After more than 10 years in use, the BSI Standard 100-4 “Emergency Management” has been modernized and further developed. The new standard 200-4 “Business Continuity Management” should be universally applicable for institutions and support them in setting up and developing a business continuity management system (BCMS).
Compared to its predecessor, the BSI Standard 200-4 takes a more holistic view of BCM and therefore addresses the creation of an all-encompassing resilience of the institution in a more targeted manner. This is implemented primarily using implementation aids as well as practical examples and the demonstration of synergy potentials for other security topics and management systems, for example in information security, crisis management or IT service continuity management.
New model with three levels
The practical reference and action-oriented focus of the standard is also reflected in the new three-step model. The simplest level, the so-called reactive BCMS, should enable institutions with fewer resources and little prior experience in BCM to gradually build up their resilience.

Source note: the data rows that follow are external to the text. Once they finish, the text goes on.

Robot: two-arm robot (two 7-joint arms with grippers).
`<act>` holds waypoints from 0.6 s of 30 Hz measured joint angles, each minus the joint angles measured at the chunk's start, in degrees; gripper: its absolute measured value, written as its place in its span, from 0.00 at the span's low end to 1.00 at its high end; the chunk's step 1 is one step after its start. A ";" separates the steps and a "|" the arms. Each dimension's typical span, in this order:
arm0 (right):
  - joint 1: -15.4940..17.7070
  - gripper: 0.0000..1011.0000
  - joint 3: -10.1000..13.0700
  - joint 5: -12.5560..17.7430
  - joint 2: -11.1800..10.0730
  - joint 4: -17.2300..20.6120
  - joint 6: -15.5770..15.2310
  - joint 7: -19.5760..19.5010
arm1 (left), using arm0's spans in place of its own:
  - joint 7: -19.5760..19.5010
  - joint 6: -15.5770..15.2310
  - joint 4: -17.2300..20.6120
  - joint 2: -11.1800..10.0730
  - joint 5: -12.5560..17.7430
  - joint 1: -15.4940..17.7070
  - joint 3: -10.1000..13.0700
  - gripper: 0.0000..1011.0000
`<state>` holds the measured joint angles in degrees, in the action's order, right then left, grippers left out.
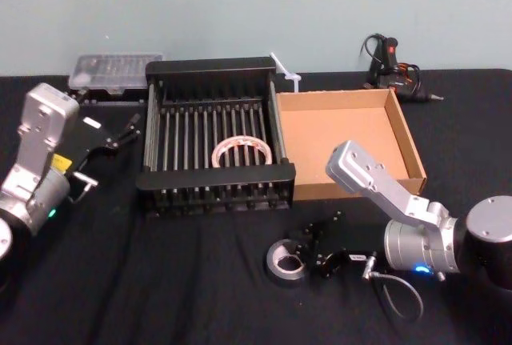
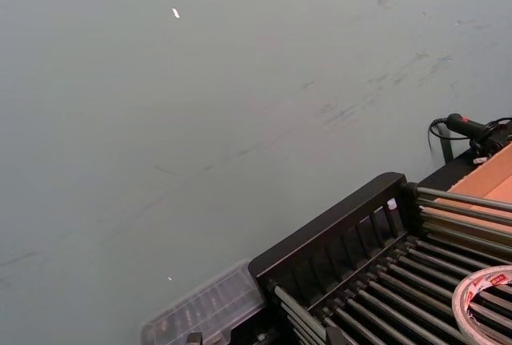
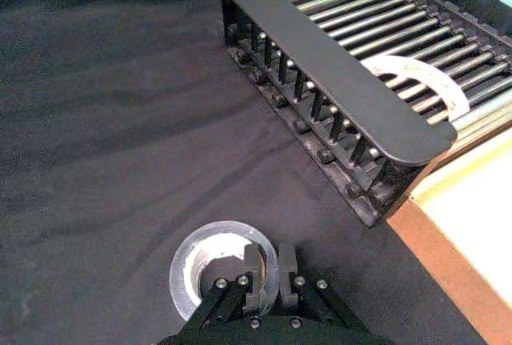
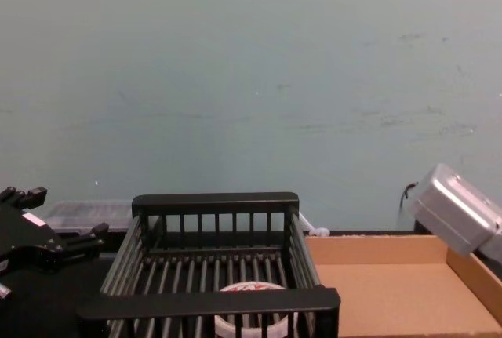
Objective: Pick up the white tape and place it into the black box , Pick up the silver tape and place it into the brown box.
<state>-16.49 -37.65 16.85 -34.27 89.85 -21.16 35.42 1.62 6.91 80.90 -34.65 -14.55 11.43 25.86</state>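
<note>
Black cloth covers the counter, with a pale blue-green wall behind it. At the middle sits the black box, a slatted basket, and the white tape lies flat on its bars, toward the near right corner. Touching the basket's right side is the brown box, a shallow cardboard tray with its floor bare. In front of the two boxes, on the cloth, lies the silver tape, flat with its pale core facing up. The right gripper is down at this roll: its fingers are pressed onto the right side of the ring, one inside the core and one outside, pinching the wall. The left gripper hovers to the left of the basket, fingers spread and holding nothing. A clear plastic case rests behind it by the wall, and a black tool with cables lies behind the tray.
</note>
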 joint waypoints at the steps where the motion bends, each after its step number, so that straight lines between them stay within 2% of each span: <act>1: 0.00 0.14 0.00 0.00 0.00 0.00 0.00 0.00 | 0.00 0.00 0.00 0.00 0.00 0.00 0.00 0.99; 18: 0.02 0.14 -0.02 0.07 -0.55 0.52 0.70 0.77 | 0.00 0.00 0.00 0.00 0.00 0.00 0.00 0.99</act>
<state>-16.47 -37.67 16.92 -34.82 90.37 -20.46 36.19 1.62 6.91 80.90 -34.65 -14.55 11.43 25.86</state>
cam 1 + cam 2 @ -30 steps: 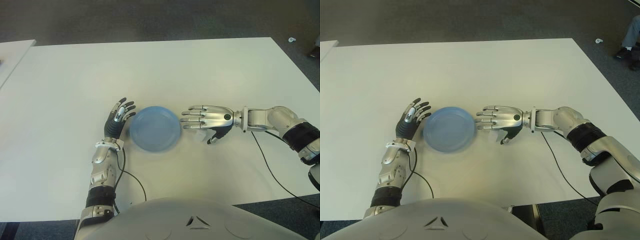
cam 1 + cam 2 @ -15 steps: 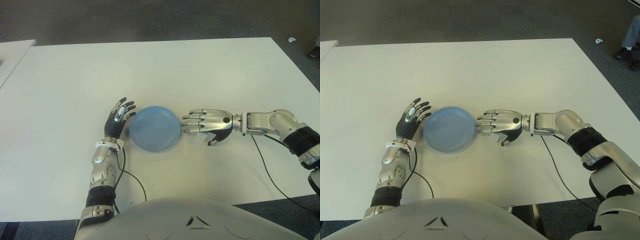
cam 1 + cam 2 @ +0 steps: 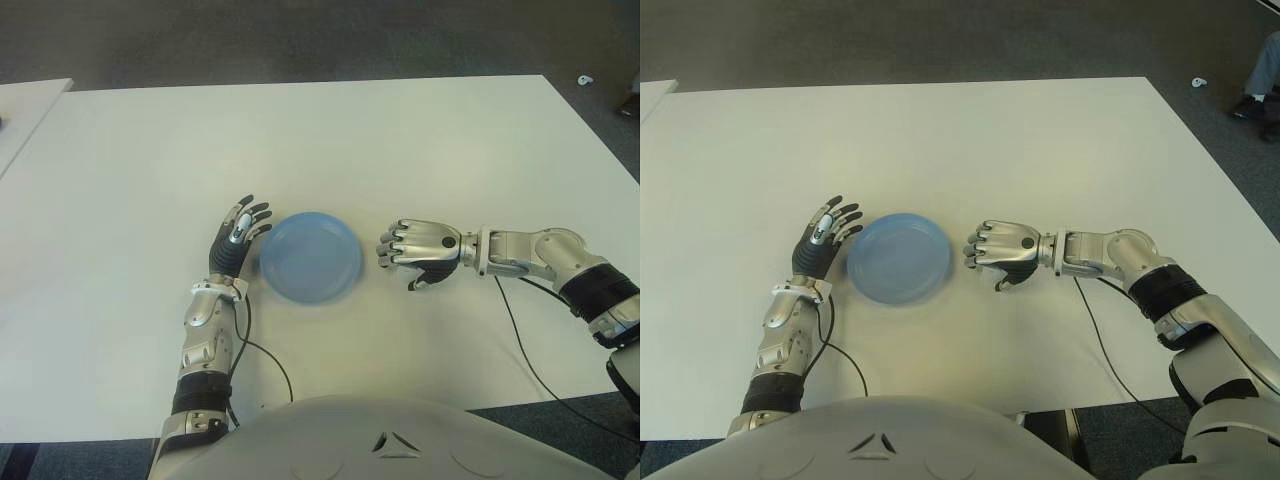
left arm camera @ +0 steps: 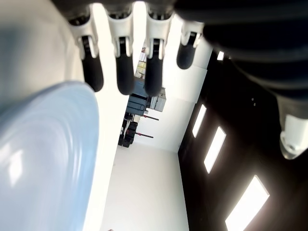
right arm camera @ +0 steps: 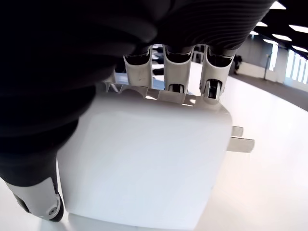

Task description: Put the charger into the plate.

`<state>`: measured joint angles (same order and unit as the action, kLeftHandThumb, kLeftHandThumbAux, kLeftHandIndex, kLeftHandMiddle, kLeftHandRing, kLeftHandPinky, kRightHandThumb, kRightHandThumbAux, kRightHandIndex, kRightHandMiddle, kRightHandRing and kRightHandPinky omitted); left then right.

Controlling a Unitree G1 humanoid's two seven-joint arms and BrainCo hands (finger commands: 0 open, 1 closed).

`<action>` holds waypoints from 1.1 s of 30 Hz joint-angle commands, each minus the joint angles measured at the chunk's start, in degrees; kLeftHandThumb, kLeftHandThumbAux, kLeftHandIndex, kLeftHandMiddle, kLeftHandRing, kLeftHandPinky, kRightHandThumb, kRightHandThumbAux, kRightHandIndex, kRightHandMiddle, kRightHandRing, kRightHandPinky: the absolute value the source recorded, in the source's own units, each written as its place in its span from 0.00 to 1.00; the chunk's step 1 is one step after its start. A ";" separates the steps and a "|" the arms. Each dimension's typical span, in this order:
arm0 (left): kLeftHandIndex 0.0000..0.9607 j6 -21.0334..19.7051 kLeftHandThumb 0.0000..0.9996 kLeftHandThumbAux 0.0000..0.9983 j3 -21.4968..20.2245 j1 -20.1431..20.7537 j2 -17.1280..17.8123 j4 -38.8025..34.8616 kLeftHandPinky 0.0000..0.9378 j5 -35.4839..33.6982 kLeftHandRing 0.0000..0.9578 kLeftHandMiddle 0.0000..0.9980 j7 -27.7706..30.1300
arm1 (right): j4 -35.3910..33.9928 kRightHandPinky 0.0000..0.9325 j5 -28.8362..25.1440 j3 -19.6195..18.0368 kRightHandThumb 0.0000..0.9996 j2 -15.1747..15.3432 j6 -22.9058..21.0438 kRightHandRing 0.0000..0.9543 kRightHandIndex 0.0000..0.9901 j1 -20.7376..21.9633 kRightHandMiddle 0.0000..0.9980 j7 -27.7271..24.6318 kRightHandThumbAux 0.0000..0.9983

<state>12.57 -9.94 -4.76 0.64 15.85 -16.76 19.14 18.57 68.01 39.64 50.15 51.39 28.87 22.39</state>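
The blue plate (image 3: 310,257) lies empty in the middle of the white table (image 3: 400,140). Just right of the plate is my right hand (image 3: 408,251), knuckles up and fingers curled under. In the right wrist view those fingers (image 5: 173,77) wrap the far edge of the white charger (image 5: 144,168), whose two prongs (image 5: 239,139) stick out sideways. The hand hides the charger in both eye views. My left hand (image 3: 237,236) shows beside the plate's left rim, fingers spread and holding nothing; its wrist view shows the fingertips (image 4: 120,72) beside the plate (image 4: 43,159).
A black cable (image 3: 525,345) trails from my right forearm across the table toward its near edge. Another runs from my left wrist (image 3: 262,352). A second white table's corner (image 3: 25,105) shows at the far left. Dark floor surrounds the table; a person's shoe (image 3: 1250,103) is at far right.
My right hand's fingers were stretched flat toward the plate; they have curled shut over the charger, and the hand has drawn slightly back to the right. The left hand and plate have not moved.
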 commanded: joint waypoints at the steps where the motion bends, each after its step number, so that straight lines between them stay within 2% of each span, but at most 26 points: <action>1: 0.15 -0.79 0.00 0.48 0.41 -0.35 0.01 0.14 0.29 0.68 0.27 0.26 -1.00 | -0.40 0.71 1.55 -0.94 0.84 -0.77 -1.37 0.66 0.42 -1.42 0.57 1.91 0.67; 9: 0.16 -0.99 0.00 0.49 0.15 -0.22 -0.18 -0.17 0.29 0.06 0.27 0.26 -0.95 | 0.73 0.81 2.65 -1.22 0.85 -1.90 -2.64 0.73 0.44 -1.91 0.57 4.84 0.67; 15: 0.17 -1.44 0.00 0.50 0.07 -0.41 -0.39 -1.09 0.30 -0.02 0.28 0.27 -1.37 | 2.40 0.90 4.23 -0.49 0.86 -3.35 -4.31 0.82 0.44 -1.84 0.58 7.73 0.66; 25: 0.17 -2.64 0.00 0.51 0.13 -0.98 -0.06 -2.71 0.29 -0.28 0.28 0.26 -1.39 | 6.59 0.92 6.40 0.85 0.86 -5.72 -7.28 0.87 0.42 -1.91 0.55 14.03 0.67; 33: 0.18 -3.53 0.00 0.52 -0.22 -1.20 0.10 -3.50 0.30 -1.34 0.28 0.27 -0.98 | 11.00 0.93 4.12 1.16 0.85 -7.88 -8.31 0.90 0.41 -1.29 0.55 11.40 0.68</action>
<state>9.94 -10.13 -5.49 0.42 13.01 -17.82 18.22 27.13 71.61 39.50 43.96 44.98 28.21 36.79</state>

For this purpose, the focus is initially placed on all those aspects in BCM that enable the institution to respond appropriately to emergencies.
In the largest version of the tiered model, the standard BCMS, on the other hand, all the necessary requirements are taken into account in order to be able to build a complete BCMS that meets the requirements. If these implementation recommendations are consistently applied, all requirements of the internationally recognized ISO 22301 standard can be met at the same time. The BSI standard 200-4 is therefore an ideal implementation guide if an institution wants to have its BCMS certified according to the ISO standard 22301.
Institutions that already implement emergency management according to BSI Standard 100-4 can expand this using a migration concept that will be made available by the BSI in the coming weeks and make the necessary additions for a complete business continuity management system according to the current BSI Standard 200-4.
The community draft is on the BSI website available until 30.06. be commented on.